W ten sposób Rosjanie nie powinni mówić o Putinie. Wyciekła lista zakazanych słów
Grupa białoruskich hakerów „Cyber-Partisans” pozyskała wewnętrze dokumenty Roskomnadzoru, czyli Federalnej Służby ds. Nadzoru w Sferze Łączności, Technologii Informacyjnych i Komunikacji Masowej. Wynika z nich – jak informuje niezależny, rosyjski serwis Mediazona – że urząd prowadzi systematyczny monitoring portali społecznościowych w poszukiwaniu publikacji i komentarzy obraźliwych dla Władimira Putina.
Wyciekły dokumenty Roskomnadzoru
Portal ujawnił, że wśród pozyskanych dokumentów, jest czterostronicowa lista słów, które według Roskomnadzoru nie powinny być używane w odniesieniu do nazwiska lub wizerunku prezydenta Rosji. Dokument figuruje pod nazwą „Kluczowe słowa znieważające”.
Z upublicznionej przez hakerów korespondencji wynika, że rosyjscy urzędnicy od co najmniej roku pracują nad stworzeniem list zniewag pod adresem Putina, które można znaleźć w Internecie. Utworzona 29 listopada 2021 roku tabela zawierała sto przykładowych cytatów z portali społecznościowych. Z kolei przy liście słów zakazanych widnieje da ta 14 września 2022 roku.

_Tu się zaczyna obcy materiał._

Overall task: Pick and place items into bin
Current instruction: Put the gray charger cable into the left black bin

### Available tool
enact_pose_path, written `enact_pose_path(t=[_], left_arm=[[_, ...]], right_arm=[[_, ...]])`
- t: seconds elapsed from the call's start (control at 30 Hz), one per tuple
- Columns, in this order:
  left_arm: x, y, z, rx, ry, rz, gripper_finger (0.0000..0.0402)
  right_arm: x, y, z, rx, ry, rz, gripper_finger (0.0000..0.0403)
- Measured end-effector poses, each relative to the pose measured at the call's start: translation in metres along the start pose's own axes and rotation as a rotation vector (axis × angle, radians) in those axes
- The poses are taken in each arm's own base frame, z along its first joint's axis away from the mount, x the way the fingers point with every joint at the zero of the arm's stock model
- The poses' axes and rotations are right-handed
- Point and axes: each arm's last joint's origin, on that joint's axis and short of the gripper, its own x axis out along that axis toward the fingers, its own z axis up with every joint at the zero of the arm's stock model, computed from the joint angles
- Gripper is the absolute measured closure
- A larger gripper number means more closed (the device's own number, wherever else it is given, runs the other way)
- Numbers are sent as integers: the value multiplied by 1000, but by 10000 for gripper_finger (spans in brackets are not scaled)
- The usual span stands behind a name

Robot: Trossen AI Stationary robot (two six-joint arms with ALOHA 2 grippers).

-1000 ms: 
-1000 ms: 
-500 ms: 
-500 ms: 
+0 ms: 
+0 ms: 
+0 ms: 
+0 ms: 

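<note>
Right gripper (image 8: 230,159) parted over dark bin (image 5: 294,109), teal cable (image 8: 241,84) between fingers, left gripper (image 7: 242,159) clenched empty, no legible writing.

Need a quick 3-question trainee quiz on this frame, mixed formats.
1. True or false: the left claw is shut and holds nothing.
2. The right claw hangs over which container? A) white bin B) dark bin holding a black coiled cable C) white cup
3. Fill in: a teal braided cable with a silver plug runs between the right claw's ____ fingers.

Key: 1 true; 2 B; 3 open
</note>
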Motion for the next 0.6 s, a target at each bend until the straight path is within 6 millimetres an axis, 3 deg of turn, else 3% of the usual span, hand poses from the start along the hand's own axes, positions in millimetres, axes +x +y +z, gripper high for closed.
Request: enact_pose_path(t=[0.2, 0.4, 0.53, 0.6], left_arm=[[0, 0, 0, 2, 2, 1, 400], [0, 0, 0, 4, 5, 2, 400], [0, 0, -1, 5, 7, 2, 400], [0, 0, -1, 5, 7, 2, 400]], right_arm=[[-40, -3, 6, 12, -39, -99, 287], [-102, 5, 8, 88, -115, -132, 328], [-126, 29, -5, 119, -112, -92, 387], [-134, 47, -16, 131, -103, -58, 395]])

Jej autor podkreśla, że użycie wyszczególnionych w dokumencie słów przy wzmiance o Putinie, w tym w podpisie zdjęcia z prezydentem Rosji, będzie uznane za naruszenie. Mediazona opublikowała dokument w całości.
Lista zakazanych słów
Zakazane słowa podzielono na kilka grup. Zgodnie z wytycznymi Roskomnadzoru Rosjanie nie powinni używać w kontekście rosyjskiego przywódcy słów „pedofil” i „pedofilia”, ani innych kojarzących się z tym przestępstwem jak „zboczeniec”, „perwersja”, „gwałciciel”, „molestujący”. O Putinie nie można też wspominać w kontekście seksu.

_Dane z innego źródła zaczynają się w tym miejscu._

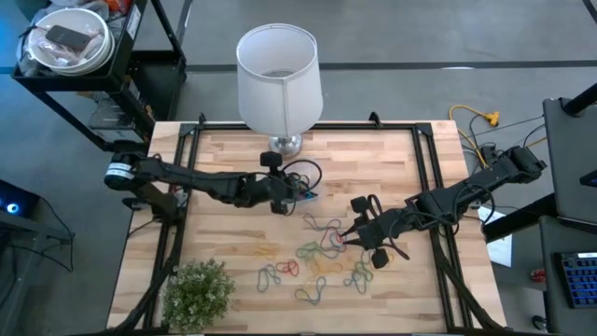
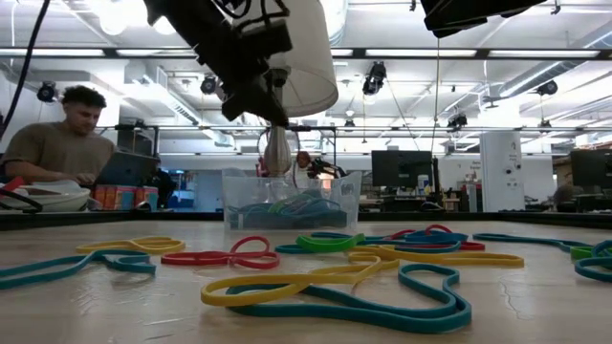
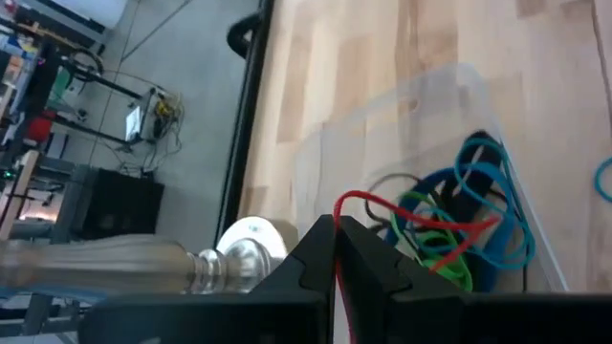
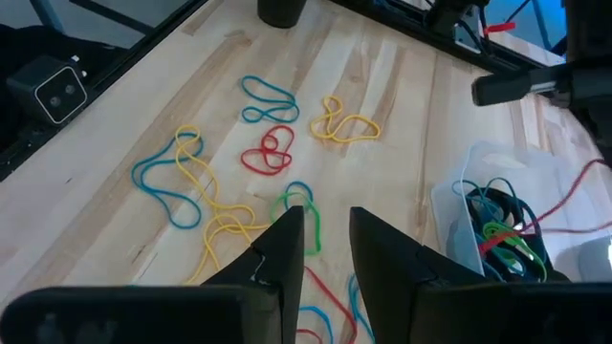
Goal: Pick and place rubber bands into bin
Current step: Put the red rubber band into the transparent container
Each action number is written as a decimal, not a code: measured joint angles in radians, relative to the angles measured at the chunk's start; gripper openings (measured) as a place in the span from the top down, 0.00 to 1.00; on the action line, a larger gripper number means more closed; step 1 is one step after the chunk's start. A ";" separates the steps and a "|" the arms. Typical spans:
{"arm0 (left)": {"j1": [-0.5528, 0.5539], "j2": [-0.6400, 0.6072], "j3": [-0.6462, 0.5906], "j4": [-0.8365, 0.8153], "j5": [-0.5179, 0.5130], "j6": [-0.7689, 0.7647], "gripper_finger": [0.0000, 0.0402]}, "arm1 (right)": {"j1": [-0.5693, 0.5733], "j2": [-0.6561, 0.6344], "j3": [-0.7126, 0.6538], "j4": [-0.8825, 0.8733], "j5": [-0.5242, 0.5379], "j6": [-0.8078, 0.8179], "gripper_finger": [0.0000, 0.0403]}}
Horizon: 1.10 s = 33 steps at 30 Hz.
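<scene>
My left gripper (image 3: 335,229) is shut on a red rubber band (image 3: 411,215) and hovers just above the see-through bin (image 3: 402,105), which holds blue, green and dark bands. In the high view it (image 1: 280,201) sits at the bin's (image 1: 308,193) left side. My right gripper (image 4: 327,225) is open, its fingers parted over loose rubber bands (image 1: 317,257) scattered flat on the wood, with a green band (image 4: 298,203) just ahead of its tips. In the low view the bin (image 2: 292,196) stands behind the loose bands. My left gripper pinches the red rubber band between its two shut fingertips, with one strand (image 3: 341,287) running back between them. The fingers slant downward from the table's left. The loop (image 3: 382,203) sticks out ahead of the tips and droops slack toward the bands in the bin.
A lamp with a white shade (image 1: 278,79) stands on a metal base (image 1: 285,143) at the far edge, close behind the bin. A potted plant (image 1: 199,291) sits at the near left corner. A black cable (image 1: 303,173) curls by the bin. A person (image 2: 67,134) sits beyond the table.
</scene>
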 joint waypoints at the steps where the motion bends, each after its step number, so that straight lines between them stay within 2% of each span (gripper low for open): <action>1: 0.001 0.000 -0.005 0.000 0.000 -0.001 1.00 | 0.000 0.000 0.000 0.000 0.000 0.000 0.80; 5: 0.002 0.000 -0.017 0.000 0.006 -0.035 1.00 | 0.000 0.000 0.000 0.000 0.000 0.000 0.81; 10: 0.008 0.000 -0.017 0.003 0.091 -0.055 0.99 | 0.000 0.000 0.000 0.000 0.000 0.000 0.83; 18: 0.011 0.000 -0.017 0.004 0.091 -0.055 0.80 | 0.000 0.000 -0.016 0.000 0.000 0.018 0.80; 24: 0.003 0.000 -0.017 -0.032 0.094 -0.118 0.70 | 0.000 0.000 -0.041 -0.129 -0.002 0.224 0.79; 27: -0.015 0.000 -0.017 -0.081 0.094 -0.179 0.70 | 0.000 0.000 -0.076 -0.183 -0.001 0.338 0.79; 33: -0.078 0.000 -0.047 -0.106 0.094 -0.253 0.70 | 0.000 0.000 -0.164 -0.146 0.004 0.449 0.82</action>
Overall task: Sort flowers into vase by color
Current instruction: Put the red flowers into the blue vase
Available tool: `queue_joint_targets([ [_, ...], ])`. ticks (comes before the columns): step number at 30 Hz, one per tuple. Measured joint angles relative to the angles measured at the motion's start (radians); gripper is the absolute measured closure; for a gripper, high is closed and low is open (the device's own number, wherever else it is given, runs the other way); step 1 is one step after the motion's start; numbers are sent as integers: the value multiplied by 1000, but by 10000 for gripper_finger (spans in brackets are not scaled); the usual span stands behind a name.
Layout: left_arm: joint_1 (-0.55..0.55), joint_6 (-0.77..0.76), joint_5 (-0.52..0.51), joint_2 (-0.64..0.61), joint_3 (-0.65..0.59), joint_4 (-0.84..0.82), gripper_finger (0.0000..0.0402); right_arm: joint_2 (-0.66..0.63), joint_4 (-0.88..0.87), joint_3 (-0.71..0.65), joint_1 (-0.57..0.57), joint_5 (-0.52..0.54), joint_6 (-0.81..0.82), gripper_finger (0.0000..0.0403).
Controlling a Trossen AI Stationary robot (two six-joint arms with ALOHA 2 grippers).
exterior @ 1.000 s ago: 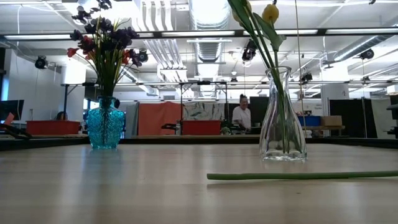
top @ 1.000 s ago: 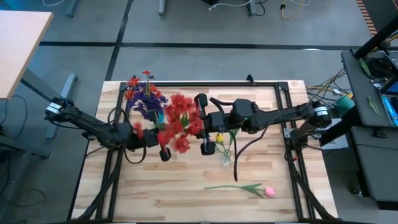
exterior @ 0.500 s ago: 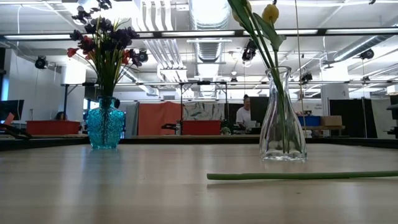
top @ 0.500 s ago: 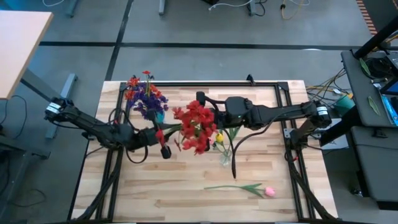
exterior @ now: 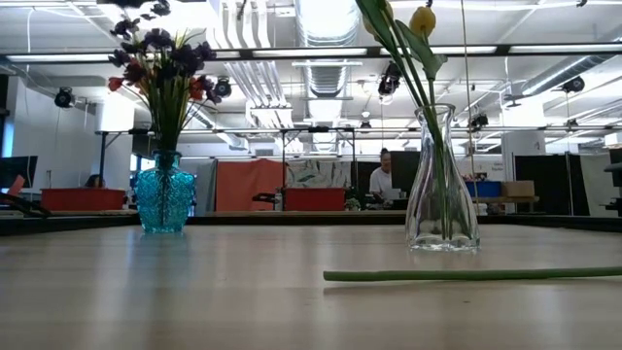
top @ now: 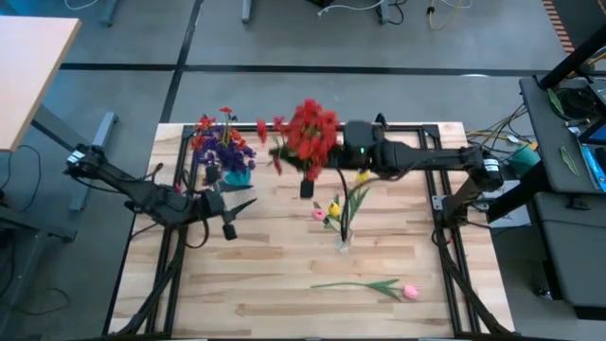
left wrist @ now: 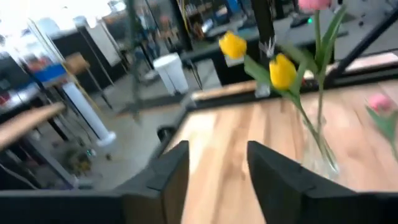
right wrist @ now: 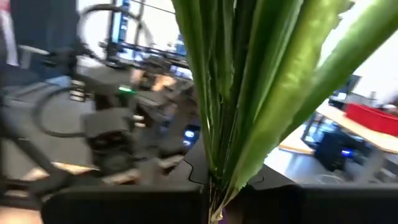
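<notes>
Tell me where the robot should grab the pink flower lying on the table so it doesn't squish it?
Probably on the bare green stem, not the bud. The pink flower lies flat near the table's front edge, its stem running sideways. That thin straight stretch, left of the leaves, is clear of the glass vase, so coming straight down from above, fingers either side of the stem, looks best.

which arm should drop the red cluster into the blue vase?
Right. The right gripper is shut on the red cluster, raised just right of the blue vase. The left gripper is open and empty, nearer the table's front.
</notes>
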Motion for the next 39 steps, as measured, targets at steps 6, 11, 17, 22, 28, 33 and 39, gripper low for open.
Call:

Na liście widnieje także wiele słów powszechnie uważanych za wulgarne, ale także takie jak: „korupcja”, „KGB”, „pałac”, „car”, „sankcje”, „brak pieniędzy”, „kadencja”, „tyran”.

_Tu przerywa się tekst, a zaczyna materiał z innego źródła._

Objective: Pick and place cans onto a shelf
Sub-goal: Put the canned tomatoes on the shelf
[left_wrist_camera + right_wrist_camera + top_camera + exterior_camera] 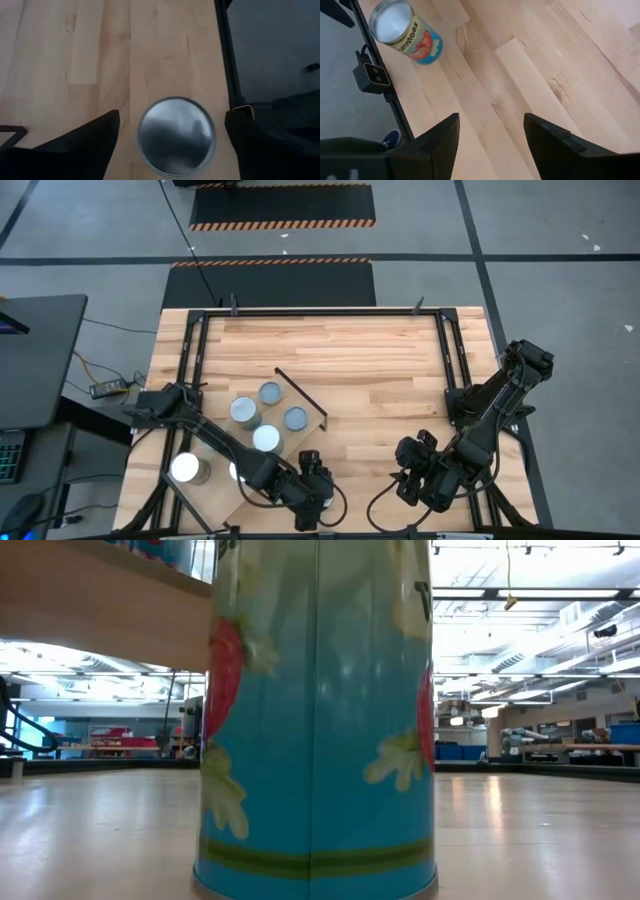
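Blue tomato tin with shiny silver top [176, 136] sits between wide-open left gripper [175, 142] fingers, unheld, ready for grab. Right gripper [490, 137] waits beside tin, half open, empty.

The cans [270, 394] have shiny silver tops. In the low view the near can [318, 720] has a bright blue side with red tomatoes, pale green-white leaves and a green band low down. The can [405, 32] in the right wrist view has the same blue label, a red tomato and dark lettering. The tabletop [380, 370] is light wood in pale and tan strips, edged by a black frame [320, 311]. The shelf [262, 470] is pale plywood with a thin black edge. Both arms are black. The floor [560, 240] is grey, with black mats [282, 206] bordered in orange-and-black stripes.
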Controlling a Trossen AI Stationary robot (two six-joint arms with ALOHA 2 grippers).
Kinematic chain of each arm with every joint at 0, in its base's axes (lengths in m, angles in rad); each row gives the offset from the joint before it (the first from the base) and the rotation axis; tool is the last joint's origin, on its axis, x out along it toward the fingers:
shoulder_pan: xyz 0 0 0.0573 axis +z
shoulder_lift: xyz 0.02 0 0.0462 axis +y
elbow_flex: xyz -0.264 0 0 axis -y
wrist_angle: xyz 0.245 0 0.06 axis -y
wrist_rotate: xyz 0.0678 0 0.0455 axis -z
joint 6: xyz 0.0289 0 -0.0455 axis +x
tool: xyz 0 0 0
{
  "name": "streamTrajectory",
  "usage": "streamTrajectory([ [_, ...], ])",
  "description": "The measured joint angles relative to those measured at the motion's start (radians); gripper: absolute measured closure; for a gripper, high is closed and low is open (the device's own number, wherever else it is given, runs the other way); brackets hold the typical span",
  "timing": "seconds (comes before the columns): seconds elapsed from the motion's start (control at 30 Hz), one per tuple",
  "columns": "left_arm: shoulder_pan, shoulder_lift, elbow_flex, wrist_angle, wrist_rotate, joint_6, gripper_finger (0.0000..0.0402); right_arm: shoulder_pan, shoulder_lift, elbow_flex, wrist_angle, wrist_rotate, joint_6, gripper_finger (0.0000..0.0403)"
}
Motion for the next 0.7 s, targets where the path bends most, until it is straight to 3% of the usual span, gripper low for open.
streamTrajectory([
  [0.7, -0.015, 0.051, -0.005, 0.028, -0.013, -0.082, 0.0033, 0.000, 0.000, 0.000, 0.000, 0.000, 0.009, 0.0174],
])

Sprawdzają, co internauci piszą o chorobach Putina
Ponadto, jak informuje Mediazona, Roskomnadzor monitoruje też wszelkie komunikaty dotyczące stanu zdrowia Putina. Wśród udostępnionych przez hakerów dokumentów jest kilkadziesiąt tabel z odnalezionymi w sieci wzmiankami o domniemanych chorobach prezydenta Rosji.